- **Supplied material**
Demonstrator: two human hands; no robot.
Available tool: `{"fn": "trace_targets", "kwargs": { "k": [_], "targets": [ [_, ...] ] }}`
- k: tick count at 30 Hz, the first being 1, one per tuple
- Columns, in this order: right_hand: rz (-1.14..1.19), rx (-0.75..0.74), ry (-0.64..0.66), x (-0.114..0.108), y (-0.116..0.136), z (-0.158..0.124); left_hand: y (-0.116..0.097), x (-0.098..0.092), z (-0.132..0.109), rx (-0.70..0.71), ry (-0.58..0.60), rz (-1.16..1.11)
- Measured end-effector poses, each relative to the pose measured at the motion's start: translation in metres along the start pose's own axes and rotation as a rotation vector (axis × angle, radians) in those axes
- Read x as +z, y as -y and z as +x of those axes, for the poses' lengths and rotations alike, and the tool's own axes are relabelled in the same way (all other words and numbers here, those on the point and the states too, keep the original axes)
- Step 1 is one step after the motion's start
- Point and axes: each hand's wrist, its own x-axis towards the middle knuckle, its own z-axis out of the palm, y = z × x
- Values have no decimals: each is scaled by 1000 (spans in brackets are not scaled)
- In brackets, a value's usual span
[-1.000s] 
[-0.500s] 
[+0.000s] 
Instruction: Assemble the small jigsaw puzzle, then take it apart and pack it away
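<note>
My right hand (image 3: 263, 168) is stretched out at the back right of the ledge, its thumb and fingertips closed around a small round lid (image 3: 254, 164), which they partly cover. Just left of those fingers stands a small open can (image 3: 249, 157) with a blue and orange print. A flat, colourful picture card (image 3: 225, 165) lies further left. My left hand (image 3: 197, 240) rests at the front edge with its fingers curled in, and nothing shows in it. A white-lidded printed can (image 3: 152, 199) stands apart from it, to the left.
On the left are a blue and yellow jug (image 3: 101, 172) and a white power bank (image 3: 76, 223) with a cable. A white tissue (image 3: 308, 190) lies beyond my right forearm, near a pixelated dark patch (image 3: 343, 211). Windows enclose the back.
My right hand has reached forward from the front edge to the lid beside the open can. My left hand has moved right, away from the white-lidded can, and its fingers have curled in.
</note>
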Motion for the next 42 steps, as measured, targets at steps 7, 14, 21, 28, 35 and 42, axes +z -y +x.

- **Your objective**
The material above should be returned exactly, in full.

- **Result below**
Demonstrator: two human hands; no robot.
Available tool: `{"fn": "trace_targets", "kwargs": { "k": [_], "targets": [ [_, ...] ] }}`
- k: tick count at 30 Hz, the first being 1, one per tuple
- Columns, in this order: right_hand: rz (-1.14..1.19), rx (-0.75..0.74), ry (-0.64..0.66), x (-0.114..0.108), y (-0.116..0.136), z (-0.158..0.124); left_hand: y (-0.116..0.097), x (-0.098..0.092), z (-0.132..0.109), rx (-0.70..0.71), ry (-0.58..0.60), rz (-1.16..1.11)
- Measured end-effector poses, each relative to the pose measured at the motion's start: translation in metres along the start pose's own axes and rotation as a rotation vector (axis × angle, radians) in those axes
- Read x as +z, y as -y and z as +x of those axes, for the poses' lengths and rotations alike, and the tool's own axes are relabelled in the same way (all other words and numbers here, those on the point and the states too, keep the original axes)
- Step 1 is one step after the motion's start
- Point and axes: each hand's wrist, its own x-axis towards the middle knuckle, its own z-axis out of the palm, y = z × x
- Values have no decimals: each is scaled by 1000 (spans in brackets are not scaled)
- In brackets, a value's usual span
[-1.000s] 
[-0.500s] 
[+0.000s] 
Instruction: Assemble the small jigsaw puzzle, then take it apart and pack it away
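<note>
My right hand (image 3: 263, 168) is stretched out at the back right of the ledge, its thumb and fingertips closed around a small round lid (image 3: 254, 164), which they partly cover. Just left of those fingers stands a small open can (image 3: 249, 157) with a blue and orange print. A flat, colourful picture card (image 3: 225, 165) lies further left. My left hand (image 3: 197, 240) rests at the front edge with its fingers curled in, and nothing shows in it. A white-lidded printed can (image 3: 152, 199) stands apart from it, to the left.
On the left are a blue and yellow jug (image 3: 101, 172) and a white power bank (image 3: 76, 223) with a cable. A white tissue (image 3: 308, 190) lies beyond my right forearm, near a pixelated dark patch (image 3: 343, 211). Windows enclose the back.
My right hand has reached forward from the front edge to the lid beside the open can. My left hand has moved right, away from the white-lidded can, and its fingers have curled in.
</note>
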Motion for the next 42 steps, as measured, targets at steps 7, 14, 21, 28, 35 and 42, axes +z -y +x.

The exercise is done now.